Infant Mortality Rate (IMR) is the number of cases of infant mortality less than one-year-old divided by 1000 births. IMR is one of the most important indicators in determining public health problems. The number of IMR cases is influenced by several factors, such as healthcare services, the mother’s age at childbirth, and many more. Logistic Regression Ensemble (LORENS) is a classification method using ensemble techniques developed based on the Logistic Regression (LR) method. The advantage of LORENS is freedom from data dimension assumptions and the determination of classification classes using an optimal threshold.
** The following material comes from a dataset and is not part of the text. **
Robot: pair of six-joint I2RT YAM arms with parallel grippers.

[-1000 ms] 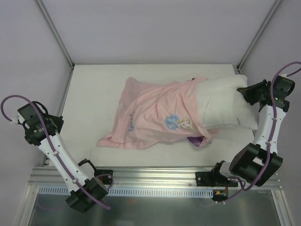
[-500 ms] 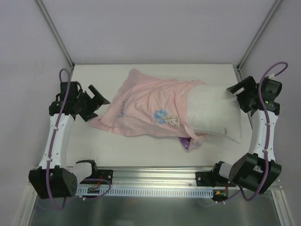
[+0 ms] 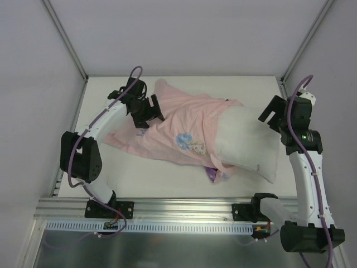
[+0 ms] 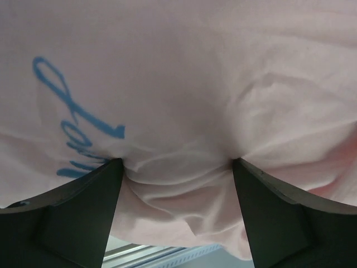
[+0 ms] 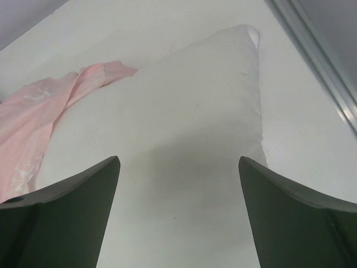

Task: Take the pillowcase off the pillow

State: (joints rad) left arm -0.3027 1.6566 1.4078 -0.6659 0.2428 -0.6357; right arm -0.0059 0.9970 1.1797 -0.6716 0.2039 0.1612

The method used to evaluate the goodness of the LORENS model is cross-validation. The purpose of this study is to obtain LR models and accuracy in the classification of infant mortality rates in Indonesia using LORENS. The best accuracy is achieved based on a training data to testing data ratio of 85%: 15% with two partitions and ten ensembles. The classification results of IMR using LORENS resulted in 20 LR models, with the breastfeeding variable being the most influential variable on infant mortality. The classification accuracy results are shown in the calculation of LORENS, which is 79.47%. The accuracy level of the LORENS model against IMR has a good value. Since, the cross-validation using LORENS has accuracy of the LORENS method using cross-validation, it showed an accuracy value of 78.87%.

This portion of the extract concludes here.